_What is needed_:
If a line of the material holds the string "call", please copy it.

_Records to process_:
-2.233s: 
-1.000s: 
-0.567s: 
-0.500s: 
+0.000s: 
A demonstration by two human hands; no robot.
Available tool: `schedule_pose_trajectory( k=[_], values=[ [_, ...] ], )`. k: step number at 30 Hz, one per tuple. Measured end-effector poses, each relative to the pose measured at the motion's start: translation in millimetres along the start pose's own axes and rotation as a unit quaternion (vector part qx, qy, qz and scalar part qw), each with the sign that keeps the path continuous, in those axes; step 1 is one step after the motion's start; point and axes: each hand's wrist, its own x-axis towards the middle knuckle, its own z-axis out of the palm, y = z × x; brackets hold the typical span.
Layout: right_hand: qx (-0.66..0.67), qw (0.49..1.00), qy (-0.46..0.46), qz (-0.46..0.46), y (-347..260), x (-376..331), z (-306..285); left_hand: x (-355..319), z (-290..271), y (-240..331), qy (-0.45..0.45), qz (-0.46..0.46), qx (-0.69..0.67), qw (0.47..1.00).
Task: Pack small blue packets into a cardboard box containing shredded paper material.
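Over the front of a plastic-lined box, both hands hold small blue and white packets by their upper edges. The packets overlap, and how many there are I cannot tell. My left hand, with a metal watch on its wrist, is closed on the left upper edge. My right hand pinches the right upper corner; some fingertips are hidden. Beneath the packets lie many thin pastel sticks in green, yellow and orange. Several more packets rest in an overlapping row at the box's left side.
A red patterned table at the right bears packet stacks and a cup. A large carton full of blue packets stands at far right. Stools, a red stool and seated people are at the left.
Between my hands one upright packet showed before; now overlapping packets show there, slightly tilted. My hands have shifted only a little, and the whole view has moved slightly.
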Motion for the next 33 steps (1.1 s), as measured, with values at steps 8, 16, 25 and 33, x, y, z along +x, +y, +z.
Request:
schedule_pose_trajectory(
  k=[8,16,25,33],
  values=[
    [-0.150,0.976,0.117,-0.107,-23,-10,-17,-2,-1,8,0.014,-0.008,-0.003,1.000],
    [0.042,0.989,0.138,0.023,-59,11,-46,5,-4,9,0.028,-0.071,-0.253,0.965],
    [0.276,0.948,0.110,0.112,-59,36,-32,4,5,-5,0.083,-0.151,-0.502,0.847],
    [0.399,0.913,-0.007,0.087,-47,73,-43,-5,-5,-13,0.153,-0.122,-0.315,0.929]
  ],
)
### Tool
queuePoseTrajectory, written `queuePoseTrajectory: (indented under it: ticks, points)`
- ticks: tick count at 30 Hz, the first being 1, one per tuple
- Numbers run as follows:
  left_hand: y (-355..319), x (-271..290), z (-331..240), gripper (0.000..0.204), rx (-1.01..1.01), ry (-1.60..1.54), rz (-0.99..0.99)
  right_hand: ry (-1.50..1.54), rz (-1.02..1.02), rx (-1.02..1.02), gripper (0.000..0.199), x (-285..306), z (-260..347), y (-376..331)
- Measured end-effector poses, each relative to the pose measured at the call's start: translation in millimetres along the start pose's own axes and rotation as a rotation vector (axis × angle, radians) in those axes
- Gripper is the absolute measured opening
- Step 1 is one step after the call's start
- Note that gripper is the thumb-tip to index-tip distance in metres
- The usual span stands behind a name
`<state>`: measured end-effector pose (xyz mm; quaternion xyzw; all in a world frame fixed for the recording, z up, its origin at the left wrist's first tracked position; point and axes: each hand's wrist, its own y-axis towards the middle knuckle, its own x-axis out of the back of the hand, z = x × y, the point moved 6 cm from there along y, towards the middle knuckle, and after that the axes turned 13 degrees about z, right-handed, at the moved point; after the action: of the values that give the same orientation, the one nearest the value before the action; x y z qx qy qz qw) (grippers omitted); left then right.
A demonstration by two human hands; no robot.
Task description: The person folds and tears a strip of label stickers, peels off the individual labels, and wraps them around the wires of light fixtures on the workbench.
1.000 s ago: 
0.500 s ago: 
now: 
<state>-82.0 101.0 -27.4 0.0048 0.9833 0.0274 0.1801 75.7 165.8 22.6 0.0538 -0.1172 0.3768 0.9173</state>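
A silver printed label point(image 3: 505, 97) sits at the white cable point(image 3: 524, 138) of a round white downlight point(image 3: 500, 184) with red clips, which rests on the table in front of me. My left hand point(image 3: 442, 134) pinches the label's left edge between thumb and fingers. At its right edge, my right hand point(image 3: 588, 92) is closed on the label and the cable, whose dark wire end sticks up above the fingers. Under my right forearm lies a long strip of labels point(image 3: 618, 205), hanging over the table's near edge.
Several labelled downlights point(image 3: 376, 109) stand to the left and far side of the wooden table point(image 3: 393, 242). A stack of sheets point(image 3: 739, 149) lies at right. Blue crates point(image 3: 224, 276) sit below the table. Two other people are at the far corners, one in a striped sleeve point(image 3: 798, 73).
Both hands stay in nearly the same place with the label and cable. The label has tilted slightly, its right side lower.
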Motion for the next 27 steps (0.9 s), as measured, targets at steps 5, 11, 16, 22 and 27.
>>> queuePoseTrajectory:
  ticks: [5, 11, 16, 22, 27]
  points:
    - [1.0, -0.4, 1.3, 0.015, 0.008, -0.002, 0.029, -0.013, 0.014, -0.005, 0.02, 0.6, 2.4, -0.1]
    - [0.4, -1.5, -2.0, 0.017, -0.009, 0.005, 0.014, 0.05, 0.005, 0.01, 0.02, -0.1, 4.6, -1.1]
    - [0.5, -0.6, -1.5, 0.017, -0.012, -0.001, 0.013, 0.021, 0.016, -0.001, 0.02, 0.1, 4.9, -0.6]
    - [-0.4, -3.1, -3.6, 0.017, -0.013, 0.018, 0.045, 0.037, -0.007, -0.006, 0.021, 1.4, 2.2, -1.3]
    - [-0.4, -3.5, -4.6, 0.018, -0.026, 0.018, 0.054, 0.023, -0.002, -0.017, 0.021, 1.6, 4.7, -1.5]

_Result for this task_:
- Measured end-effector poses, each relative to the pose measured at the call's start: translation in millimetres along the start pose's own axes and rotation as a rotation vector (axis × angle, radians) in those axes
- Step 1 is one step after the call's start

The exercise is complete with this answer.